De acordo com especialistas, a falta de mão-de-obra qualificada pode travar o crescimento do país, que colhe os frutos de décadas de poucos investimentos em educação. Ou seja: a previsão de crescimento econômico de 6% para o próximo ano pode esbarrar na escassez de profissionais preparados em diversas áreas.
Em entrevista à JP, o especialista em relações do Trabalho da Universidade de São Paulo, José Pastore, alertou para o risco de um "apagão de profissionais especializados". Segundo Pastore, o problema começa na educação básica, que enfrenta sérios problemas para oferecer ensino de qualidade aos futuros profissionais. "Toda a vez que o país cresce 4,5% há falta de mão-de-obra qualificada", explicou o especialista.
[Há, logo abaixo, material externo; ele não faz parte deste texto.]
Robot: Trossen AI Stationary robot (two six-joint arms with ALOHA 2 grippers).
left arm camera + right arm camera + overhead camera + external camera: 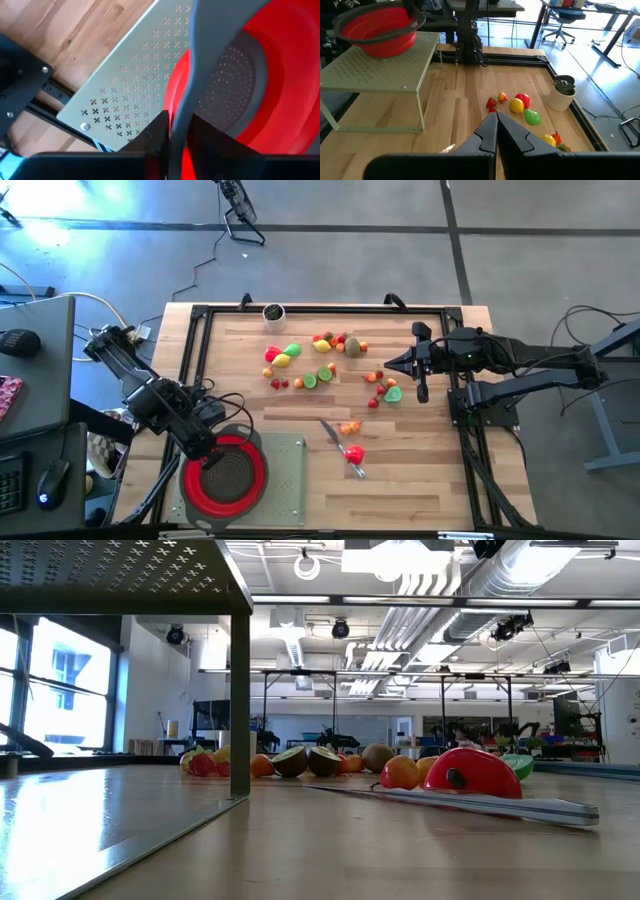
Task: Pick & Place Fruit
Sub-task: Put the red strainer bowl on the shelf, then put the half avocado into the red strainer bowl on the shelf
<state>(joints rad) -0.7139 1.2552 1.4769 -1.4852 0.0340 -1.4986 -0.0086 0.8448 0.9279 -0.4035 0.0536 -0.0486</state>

Estudo realizado por pesquisadores da Unicamp, USP e Unesp, com 55 multinacionais no Brasil, revelou um grande problema enfrentado nas grandes empresas. Em entrevista ao repórter Wellington Mesquita, a pesquisadora Flávia Consoni, disse que as multinacionais têm dificuldade para encontrar profissionais qualificados, já que máquinas modernas exigem profissionais capacitados para operá-las.
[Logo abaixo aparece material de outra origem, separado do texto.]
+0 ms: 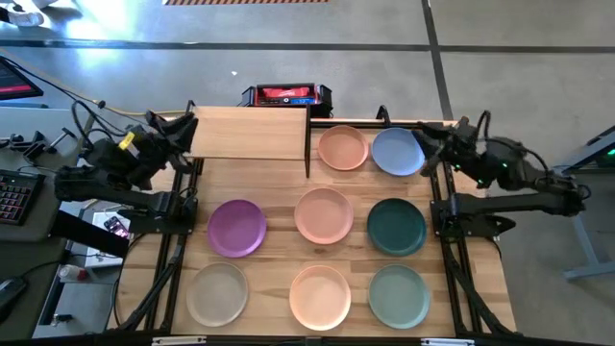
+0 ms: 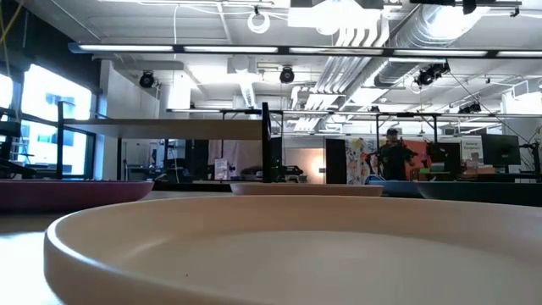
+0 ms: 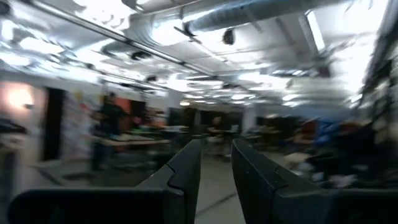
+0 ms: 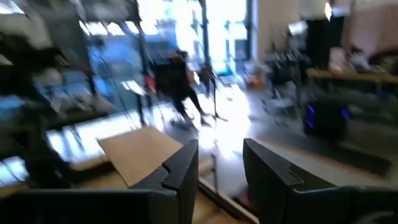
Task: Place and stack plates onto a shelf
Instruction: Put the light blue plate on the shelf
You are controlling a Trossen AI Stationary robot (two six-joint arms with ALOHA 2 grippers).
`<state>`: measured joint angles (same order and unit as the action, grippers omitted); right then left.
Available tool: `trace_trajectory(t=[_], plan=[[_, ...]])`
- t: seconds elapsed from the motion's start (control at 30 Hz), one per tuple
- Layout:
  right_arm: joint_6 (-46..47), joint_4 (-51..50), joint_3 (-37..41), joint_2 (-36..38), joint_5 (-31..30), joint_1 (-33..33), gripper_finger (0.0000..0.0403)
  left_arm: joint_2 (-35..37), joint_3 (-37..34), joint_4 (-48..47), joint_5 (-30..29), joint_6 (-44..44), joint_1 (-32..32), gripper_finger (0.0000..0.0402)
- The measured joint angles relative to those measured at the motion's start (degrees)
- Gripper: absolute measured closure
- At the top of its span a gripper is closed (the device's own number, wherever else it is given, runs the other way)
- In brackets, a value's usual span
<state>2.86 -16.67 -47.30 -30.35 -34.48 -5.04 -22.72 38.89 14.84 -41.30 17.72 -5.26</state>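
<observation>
Eight plates lie in view on the slatted tabletop [image 1: 279, 250], none on the shelf [image 1: 252, 133], which stands bare at the far edge, left of centre. Just right of the shelf, along the same far edge, a peach plate [image 1: 343, 148] and a light blue plate [image 1: 397, 152] lie side by side, touching. In the middle row sit the purple plate [image 1: 236, 228], a pale pink plate [image 1: 324, 215] and the dark teal plate [image 1: 396, 227]. Along the near edge lie a beige plate [image 1: 217, 293], another peach plate [image 1: 320, 297] and the sage green plate [image 1: 399, 296].

The left tool [image 1: 181, 135] hangs at the far left corner, just beside the shelf's left end; its fingers [image 3: 180, 177] stand a narrow gap apart, holding nothing. The right tool [image 1: 429, 144] hovers at the far right corner, close to the light blue plate's rim; its fingers [image 4: 183, 171] are likewise spread and empty.

In the low view a person [image 2: 392, 157] stands in the room beyond the tabletop.
</observation>
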Motion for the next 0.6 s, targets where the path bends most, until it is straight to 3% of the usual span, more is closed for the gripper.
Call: trace_trajectory(t=[0.3, 0.6], plan=[[3.12, -20.14, -15.77, -16.82, -0.60, -5.62, 0.0288, -1.66, 3.00, -0.12, -6.03, 15.90, 0.00, 0.0323], [5.67, -27.58, -18.32, -27.12, 6.50, -11.95, 0.0288, -3.01, 3.03, -3.73, -6.50, 16.29, 0.00, 0.0323]])
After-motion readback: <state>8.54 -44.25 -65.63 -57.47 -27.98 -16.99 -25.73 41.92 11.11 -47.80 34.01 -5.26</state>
O crescimento da demanda por pessoas bem formadas decorre dos grandes projetos que estão sendo planejados para os próximos anos no Brasil. Para o diretor de educação executiva do Instituto de Ensino e Pesquisa, Luca Borroni, é hora de recuperar o atraso em relação aos outros países.
A qualificação da mão-de-obra no Brasil tropeça num dado alarmante: o analfabetismo funcional ainda atinge 28% da população brasileira. Para a Organização das Nações Unidas, o analfabeto funcional é o indivíduo com menos de quatro anos de estudo completos.